DIRECTIONS FOR THIS TASK →
Search the material below for "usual" and copy every line where it occurs.

※ ※ ※

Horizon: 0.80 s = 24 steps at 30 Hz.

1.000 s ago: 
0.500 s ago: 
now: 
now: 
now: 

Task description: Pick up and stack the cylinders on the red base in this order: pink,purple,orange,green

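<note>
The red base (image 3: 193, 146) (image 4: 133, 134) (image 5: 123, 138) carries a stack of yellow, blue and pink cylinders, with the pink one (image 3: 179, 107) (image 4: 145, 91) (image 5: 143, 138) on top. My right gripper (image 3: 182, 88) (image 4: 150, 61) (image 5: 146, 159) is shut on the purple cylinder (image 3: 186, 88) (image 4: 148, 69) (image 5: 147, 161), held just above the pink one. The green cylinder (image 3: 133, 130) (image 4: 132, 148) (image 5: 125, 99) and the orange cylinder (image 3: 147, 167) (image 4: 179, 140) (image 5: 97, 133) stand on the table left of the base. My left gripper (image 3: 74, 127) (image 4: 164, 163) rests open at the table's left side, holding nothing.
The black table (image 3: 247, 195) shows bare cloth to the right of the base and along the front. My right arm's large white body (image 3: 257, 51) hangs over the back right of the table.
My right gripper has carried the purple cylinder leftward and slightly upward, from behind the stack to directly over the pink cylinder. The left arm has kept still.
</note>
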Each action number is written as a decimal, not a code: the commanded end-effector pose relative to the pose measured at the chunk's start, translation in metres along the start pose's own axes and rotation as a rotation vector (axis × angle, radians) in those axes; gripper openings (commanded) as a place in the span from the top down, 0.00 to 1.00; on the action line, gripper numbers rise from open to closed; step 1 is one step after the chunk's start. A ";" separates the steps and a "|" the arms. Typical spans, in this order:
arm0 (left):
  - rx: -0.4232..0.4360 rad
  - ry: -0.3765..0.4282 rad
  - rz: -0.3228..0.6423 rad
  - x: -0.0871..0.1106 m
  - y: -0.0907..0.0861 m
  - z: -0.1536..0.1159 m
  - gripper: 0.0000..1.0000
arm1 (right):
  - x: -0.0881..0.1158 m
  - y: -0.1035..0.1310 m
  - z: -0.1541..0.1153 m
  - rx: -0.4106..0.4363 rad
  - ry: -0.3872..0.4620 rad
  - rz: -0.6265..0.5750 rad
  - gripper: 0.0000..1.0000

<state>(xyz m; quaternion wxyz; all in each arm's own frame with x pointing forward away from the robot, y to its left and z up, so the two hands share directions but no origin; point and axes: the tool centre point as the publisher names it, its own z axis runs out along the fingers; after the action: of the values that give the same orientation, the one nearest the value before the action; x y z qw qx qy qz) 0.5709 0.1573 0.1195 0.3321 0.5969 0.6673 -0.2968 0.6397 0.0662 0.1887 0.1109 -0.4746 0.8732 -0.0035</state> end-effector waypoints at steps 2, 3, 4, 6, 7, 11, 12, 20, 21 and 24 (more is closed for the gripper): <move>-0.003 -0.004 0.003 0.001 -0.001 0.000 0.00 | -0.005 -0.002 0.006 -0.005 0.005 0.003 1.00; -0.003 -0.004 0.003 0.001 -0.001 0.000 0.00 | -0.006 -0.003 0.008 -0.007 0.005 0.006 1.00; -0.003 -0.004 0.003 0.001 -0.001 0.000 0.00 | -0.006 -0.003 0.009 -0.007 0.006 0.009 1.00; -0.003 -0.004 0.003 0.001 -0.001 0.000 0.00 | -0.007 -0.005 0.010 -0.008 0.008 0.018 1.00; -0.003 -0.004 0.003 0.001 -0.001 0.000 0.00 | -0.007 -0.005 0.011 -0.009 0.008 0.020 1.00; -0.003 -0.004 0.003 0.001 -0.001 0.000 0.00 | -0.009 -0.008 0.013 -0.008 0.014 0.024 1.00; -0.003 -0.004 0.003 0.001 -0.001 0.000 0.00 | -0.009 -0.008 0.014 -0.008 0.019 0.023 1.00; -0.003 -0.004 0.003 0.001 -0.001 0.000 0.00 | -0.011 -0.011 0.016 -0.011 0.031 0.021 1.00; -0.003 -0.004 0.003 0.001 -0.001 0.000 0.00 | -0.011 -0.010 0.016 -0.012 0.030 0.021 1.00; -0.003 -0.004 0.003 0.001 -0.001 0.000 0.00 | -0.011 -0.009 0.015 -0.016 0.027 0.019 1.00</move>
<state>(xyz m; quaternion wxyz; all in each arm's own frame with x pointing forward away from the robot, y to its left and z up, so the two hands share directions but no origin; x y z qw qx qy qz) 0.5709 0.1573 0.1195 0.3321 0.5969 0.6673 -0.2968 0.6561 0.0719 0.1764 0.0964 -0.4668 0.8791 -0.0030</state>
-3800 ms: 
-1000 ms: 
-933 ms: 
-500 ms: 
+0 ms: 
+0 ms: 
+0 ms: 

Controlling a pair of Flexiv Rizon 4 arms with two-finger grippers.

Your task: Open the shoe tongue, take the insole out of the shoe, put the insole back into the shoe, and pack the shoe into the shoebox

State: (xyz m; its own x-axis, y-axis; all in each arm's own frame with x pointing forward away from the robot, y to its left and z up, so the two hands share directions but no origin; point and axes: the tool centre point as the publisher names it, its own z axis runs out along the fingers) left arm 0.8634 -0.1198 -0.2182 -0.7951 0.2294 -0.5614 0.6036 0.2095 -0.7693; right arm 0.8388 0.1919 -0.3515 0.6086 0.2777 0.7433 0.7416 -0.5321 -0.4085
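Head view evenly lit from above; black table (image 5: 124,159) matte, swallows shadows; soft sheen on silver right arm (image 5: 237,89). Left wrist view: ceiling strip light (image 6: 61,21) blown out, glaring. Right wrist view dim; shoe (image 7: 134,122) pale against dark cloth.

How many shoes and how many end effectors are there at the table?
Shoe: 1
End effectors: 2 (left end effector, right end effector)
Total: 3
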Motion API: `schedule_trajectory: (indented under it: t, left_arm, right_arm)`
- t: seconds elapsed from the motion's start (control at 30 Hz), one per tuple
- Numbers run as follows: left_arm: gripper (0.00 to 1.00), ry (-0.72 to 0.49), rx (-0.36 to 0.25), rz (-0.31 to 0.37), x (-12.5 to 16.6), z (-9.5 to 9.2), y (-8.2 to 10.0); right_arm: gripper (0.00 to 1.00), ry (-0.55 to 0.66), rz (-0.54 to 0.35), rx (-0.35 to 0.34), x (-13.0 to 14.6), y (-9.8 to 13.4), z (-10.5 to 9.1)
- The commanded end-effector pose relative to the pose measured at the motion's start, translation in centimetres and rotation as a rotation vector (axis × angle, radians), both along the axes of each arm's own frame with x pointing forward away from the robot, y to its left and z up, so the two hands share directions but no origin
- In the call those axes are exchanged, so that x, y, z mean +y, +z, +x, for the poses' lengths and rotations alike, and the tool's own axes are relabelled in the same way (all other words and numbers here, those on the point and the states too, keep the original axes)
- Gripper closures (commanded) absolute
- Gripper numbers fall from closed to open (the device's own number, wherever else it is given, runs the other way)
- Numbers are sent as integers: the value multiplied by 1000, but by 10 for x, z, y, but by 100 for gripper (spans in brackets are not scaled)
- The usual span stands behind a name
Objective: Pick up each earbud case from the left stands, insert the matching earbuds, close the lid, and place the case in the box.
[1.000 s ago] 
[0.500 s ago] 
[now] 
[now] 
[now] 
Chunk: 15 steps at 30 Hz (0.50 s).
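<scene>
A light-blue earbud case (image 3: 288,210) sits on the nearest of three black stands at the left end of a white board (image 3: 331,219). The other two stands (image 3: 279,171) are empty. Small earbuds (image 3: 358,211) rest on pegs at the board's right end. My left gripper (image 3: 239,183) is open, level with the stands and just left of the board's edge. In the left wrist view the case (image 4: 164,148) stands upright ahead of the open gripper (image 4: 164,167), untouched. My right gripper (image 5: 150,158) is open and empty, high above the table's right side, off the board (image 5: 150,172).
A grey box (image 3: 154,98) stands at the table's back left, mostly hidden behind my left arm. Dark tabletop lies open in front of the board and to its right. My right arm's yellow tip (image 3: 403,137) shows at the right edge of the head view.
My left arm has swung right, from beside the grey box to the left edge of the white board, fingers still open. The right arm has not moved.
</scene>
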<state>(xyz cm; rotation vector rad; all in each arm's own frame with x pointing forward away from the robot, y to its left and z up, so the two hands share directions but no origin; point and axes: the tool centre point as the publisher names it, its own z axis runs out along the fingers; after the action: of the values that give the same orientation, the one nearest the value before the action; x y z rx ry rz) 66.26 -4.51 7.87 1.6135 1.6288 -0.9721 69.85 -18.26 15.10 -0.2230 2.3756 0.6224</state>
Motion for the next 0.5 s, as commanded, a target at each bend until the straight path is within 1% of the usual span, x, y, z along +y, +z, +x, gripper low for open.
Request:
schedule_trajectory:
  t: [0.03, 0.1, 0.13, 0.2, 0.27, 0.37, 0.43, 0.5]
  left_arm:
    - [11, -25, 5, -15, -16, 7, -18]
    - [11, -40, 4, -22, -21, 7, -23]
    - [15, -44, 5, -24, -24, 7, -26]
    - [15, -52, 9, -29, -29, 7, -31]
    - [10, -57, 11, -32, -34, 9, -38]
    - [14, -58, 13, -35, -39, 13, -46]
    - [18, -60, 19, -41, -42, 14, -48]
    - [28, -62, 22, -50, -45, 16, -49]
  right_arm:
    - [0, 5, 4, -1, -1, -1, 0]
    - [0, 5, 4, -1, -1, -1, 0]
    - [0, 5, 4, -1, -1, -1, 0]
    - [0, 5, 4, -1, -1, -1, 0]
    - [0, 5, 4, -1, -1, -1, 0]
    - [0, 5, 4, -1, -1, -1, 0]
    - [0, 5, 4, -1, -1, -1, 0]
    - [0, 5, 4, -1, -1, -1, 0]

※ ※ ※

OUTPUT FOR THIS EXERCISE →
- The usual span stands behind a name
Motion for the next 0.5 s, as commanded, a target at each bend until the straight path is within 1% of the usual span, x, y, z along +y, +z, +x, gripper low for open.

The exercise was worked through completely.